What needs to be done — The data below is to be written out exactly, with no pictures.

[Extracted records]
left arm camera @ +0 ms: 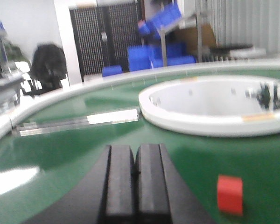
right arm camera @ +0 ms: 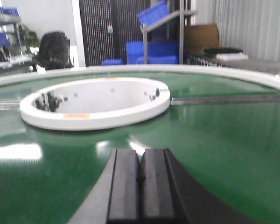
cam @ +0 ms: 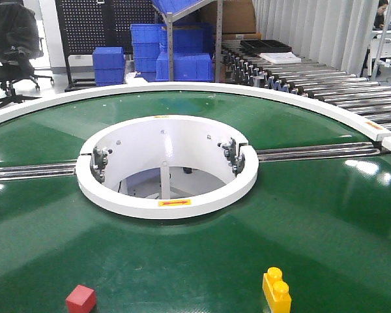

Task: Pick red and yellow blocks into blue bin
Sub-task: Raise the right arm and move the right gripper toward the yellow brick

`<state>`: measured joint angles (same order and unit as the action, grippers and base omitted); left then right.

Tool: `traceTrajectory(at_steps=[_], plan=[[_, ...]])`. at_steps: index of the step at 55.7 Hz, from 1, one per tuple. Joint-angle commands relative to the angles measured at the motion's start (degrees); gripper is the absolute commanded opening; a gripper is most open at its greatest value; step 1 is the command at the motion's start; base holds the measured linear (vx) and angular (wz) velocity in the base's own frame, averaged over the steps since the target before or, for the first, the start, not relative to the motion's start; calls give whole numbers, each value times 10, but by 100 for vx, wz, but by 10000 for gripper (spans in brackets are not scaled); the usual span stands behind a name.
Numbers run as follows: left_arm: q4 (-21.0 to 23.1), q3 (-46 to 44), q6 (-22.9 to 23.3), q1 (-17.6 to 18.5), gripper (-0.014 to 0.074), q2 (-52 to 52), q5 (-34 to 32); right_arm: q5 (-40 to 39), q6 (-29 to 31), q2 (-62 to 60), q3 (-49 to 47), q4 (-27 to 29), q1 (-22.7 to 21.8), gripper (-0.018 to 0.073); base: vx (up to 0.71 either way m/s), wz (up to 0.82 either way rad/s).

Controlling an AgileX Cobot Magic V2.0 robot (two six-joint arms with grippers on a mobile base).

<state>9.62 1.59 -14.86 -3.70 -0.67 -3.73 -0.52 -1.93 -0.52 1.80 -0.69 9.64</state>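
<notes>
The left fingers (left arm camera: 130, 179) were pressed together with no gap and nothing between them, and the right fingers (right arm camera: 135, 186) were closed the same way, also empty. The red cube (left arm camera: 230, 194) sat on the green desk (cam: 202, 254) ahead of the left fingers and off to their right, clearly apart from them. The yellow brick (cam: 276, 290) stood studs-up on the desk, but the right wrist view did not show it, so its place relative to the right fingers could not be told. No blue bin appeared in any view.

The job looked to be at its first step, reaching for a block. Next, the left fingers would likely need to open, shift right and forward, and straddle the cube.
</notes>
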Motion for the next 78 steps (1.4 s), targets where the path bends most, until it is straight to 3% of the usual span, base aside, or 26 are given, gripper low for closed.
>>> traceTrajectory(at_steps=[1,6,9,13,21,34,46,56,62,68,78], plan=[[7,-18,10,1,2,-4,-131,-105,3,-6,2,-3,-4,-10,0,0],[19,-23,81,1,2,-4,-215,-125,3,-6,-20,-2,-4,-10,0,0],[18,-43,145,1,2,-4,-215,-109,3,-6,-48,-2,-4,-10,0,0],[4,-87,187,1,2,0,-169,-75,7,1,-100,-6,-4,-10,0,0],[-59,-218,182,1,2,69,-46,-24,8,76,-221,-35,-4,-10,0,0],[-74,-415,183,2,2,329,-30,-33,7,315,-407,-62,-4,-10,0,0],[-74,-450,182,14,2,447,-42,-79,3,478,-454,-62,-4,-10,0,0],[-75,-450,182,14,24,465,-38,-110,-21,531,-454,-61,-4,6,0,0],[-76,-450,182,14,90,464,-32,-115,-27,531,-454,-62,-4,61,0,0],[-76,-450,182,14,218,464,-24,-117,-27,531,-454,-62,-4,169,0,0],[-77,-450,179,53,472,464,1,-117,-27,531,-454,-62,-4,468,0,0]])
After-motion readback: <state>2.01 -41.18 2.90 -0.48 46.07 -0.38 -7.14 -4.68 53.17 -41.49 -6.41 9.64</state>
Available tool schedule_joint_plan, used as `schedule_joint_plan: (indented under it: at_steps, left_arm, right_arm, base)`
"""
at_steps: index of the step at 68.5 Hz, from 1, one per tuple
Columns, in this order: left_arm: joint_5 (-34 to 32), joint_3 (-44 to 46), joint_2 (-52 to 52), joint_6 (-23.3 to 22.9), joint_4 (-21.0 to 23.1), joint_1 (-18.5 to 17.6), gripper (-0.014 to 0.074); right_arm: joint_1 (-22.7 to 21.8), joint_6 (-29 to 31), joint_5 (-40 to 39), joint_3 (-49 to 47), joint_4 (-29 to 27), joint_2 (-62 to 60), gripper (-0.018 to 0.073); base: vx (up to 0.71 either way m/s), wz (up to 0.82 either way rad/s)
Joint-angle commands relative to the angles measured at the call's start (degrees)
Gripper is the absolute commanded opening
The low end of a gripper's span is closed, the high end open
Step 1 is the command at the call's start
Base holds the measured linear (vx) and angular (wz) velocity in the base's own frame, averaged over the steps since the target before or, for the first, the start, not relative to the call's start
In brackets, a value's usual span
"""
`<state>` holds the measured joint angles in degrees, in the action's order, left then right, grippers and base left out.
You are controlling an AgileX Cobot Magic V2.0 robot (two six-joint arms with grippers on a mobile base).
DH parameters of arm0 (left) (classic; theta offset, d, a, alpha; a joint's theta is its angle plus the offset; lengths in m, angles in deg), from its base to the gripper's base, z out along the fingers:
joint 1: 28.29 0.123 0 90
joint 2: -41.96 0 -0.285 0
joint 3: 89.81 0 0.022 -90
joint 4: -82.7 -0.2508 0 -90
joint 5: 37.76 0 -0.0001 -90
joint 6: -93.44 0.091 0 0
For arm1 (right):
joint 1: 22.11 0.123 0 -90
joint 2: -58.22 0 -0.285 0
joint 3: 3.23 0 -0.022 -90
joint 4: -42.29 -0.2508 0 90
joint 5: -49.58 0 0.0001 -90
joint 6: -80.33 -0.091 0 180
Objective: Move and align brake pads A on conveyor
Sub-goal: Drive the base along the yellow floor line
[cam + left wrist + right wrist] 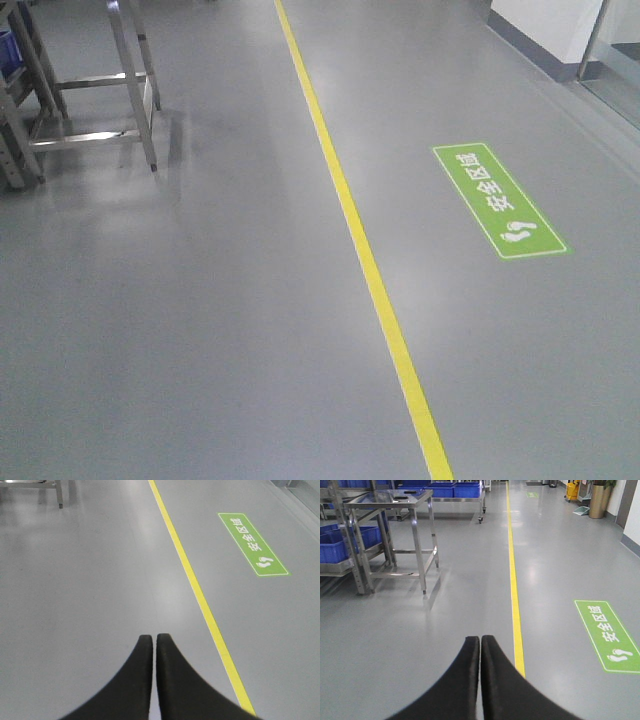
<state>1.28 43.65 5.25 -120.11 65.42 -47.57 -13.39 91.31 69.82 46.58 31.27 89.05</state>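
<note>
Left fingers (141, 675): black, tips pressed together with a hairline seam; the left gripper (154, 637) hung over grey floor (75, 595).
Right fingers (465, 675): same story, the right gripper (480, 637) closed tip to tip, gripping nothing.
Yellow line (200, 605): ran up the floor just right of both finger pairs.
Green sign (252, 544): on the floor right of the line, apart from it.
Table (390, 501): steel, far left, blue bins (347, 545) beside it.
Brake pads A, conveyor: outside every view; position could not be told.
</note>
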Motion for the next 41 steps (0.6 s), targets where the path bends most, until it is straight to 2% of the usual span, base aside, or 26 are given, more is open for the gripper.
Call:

Answer space —
left arm camera @ +0 ms: 
right arm camera @ +0 ms: 
cam @ +0 ms: 

Task: Pick red and yellow blocks into blue bin
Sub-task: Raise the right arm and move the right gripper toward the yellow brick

`<state>`: measured joint angles (same order and unit as the action, grippers and base omitted); left then right.

Tool: `traceTrajectory(at_steps=[_], plan=[[_, ...]])`. at_steps: index of the step at 55.7 Hz, from 1, one per tuple. Joint-angle commands relative to the angles measured at the motion's start (degrees); gripper is the absolute commanded opening; a gripper is most open at its greatest value; step 1 is the command at the motion's start; base holds the measured linear (vx) and angular (wz) velocity in the base's own frame, averaged over the steps since the target before or, for the first, the start, not relative to the motion's start; calls give whole numbers, each value times 10, but by 100 for vx, wz, but by 10000 for gripper (spans in brackets are not scaled); the usual span stands behind a name.
Numbers run as follows: left_arm: q4 (-21.0 to 23.1), q3 (-46 to 44), q6 (-22.9 to 23.3), q1 (-17.6 to 18.5), gripper (-0.014 to 0.074), q2 (-52 to 52), q5 (-34 to 32); right_arm: q5 (-40 to 39), q6 (-29 to 31), q2 (-62 to 60), q3 (-49 to 47), q4 (-27 to 29), q1 (-22.7 to 21.8), gripper (-0.018 to 0.073); base: vx (up to 0.71 either way m/s), wz (up to 0.82 either way rad/s).

Controlling an AgileX Cobot Magic V2.0 robot (two six-joint arms with grippers on a mobile base).

<state>9.62 1.59 -14.86 -3.70 -0.67 -3.73 -0.52 -1.93 -0.52 1.80 -0.69 9.64</state>
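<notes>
The left fingers (left arm camera: 130, 179) were pressed together with no gap and nothing between them, and the right fingers (right arm camera: 135, 186) were closed the same way, also empty. The red cube (left arm camera: 230, 194) sat on the green desk (cam: 202, 254) ahead of the left fingers and off to their right, clearly apart from them. The yellow brick (cam: 276, 290) stood studs-up on the desk, but the right wrist view did not show it, so its place relative to the right fingers could not be told. No blue bin appeared in any view.

The job looked to be at its first step, reaching for a block. Next, the left fingers would likely need to open, shift right and forward, and straddle the cube.
</notes>
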Motion for the next 78 steps (1.4 s), targets where the path bends most, until it is straight to 3% of the usual span, base aside, or 26 are given, gripper low for closed.
>>> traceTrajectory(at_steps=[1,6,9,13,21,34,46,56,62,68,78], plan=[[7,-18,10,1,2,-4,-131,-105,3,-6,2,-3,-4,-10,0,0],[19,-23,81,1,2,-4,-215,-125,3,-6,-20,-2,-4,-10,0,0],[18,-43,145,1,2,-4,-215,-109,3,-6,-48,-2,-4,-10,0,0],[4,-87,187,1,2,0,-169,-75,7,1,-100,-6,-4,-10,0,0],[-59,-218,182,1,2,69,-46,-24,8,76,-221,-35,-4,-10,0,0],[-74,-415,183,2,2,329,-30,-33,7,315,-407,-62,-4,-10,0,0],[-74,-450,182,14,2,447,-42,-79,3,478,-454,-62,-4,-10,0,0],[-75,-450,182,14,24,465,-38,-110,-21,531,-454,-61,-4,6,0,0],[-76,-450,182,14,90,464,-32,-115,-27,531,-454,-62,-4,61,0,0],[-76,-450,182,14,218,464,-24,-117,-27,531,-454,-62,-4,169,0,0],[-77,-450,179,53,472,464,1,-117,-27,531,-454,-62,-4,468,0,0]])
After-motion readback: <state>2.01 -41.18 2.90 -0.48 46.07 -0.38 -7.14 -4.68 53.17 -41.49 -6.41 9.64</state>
Available tool schedule_joint_plan, used as `schedule_joint_plan: (indented under it: at_steps, left_arm, right_arm, base)`
"""
at_steps: index of the step at 68.5 Hz, from 1, one per tuple
Columns, in this order: left_arm: joint_5 (-34 to 32), joint_3 (-44 to 46), joint_2 (-52 to 52), joint_6 (-23.3 to 22.9), joint_4 (-21.0 to 23.1), joint_1 (-18.5 to 17.6), gripper (-0.014 to 0.074); right_arm: joint_1 (-22.7 to 21.8), joint_6 (-29 to 31), joint_5 (-40 to 39), joint_3 (-49 to 47), joint_4 (-29 to 27), joint_2 (-62 to 60), gripper (-0.018 to 0.073); base: vx (up to 0.71 either way m/s), wz (up to 0.82 either way rad/s)
Joint-angle commands relative to the angles measured at the call's start (degrees)
Gripper is the absolute commanded opening
The low end of a gripper's span is closed, the high end open
Step 1 is the command at the call's start
Base holds the measured linear (vx) and angular (wz) velocity in the base's own frame, averaged over the steps since the target before or, for the first, the start, not relative to the call's start
In brackets, a value's usual span
"""
`<state>` holds the measured joint angles in degrees, in the action's order, left then right, grippers and base left out.
You are controlling an AgileX Cobot Magic V2.0 robot (two six-joint arms with grippers on a mobile base).
DH parameters of arm0 (left) (classic; theta offset, d, a, alpha; a joint's theta is its angle plus the offset; lengths in m, angles in deg), from its base to the gripper's base, z out along the fingers:
joint 1: 28.29 0.123 0 90
joint 2: -41.96 0 -0.285 0
joint 3: 89.81 0 0.022 -90
joint 4: -82.7 -0.2508 0 -90
joint 5: 37.76 0 -0.0001 -90
joint 6: -93.44 0.091 0 0
For arm1 (right):
joint 1: 22.11 0.123 0 -90
joint 2: -58.22 0 -0.285 0
joint 3: 3.23 0 -0.022 -90
joint 4: -42.29 -0.2508 0 90
joint 5: -49.58 0 0.0001 -90
joint 6: -80.33 -0.091 0 180
Objective: Move and align brake pads A on conveyor
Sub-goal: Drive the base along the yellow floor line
[cam + left wrist + right wrist] 
<state>1.28 43.65 5.25 -120.11 65.42 -47.57 -13.39 91.31 69.82 46.58 31.27 89.05</state>
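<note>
Left fingers (141, 675): black, tips pressed together with a hairline seam; the left gripper (154, 637) hung over grey floor (75, 595).
Right fingers (465, 675): same story, the right gripper (480, 637) closed tip to tip, gripping nothing.
Yellow line (200, 605): ran up the floor just right of both finger pairs.
Green sign (252, 544): on the floor right of the line, apart from it.
Table (390, 501): steel, far left, blue bins (347, 545) beside it.
Brake pads A, conveyor: outside every view; position could not be told.
</note>
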Motion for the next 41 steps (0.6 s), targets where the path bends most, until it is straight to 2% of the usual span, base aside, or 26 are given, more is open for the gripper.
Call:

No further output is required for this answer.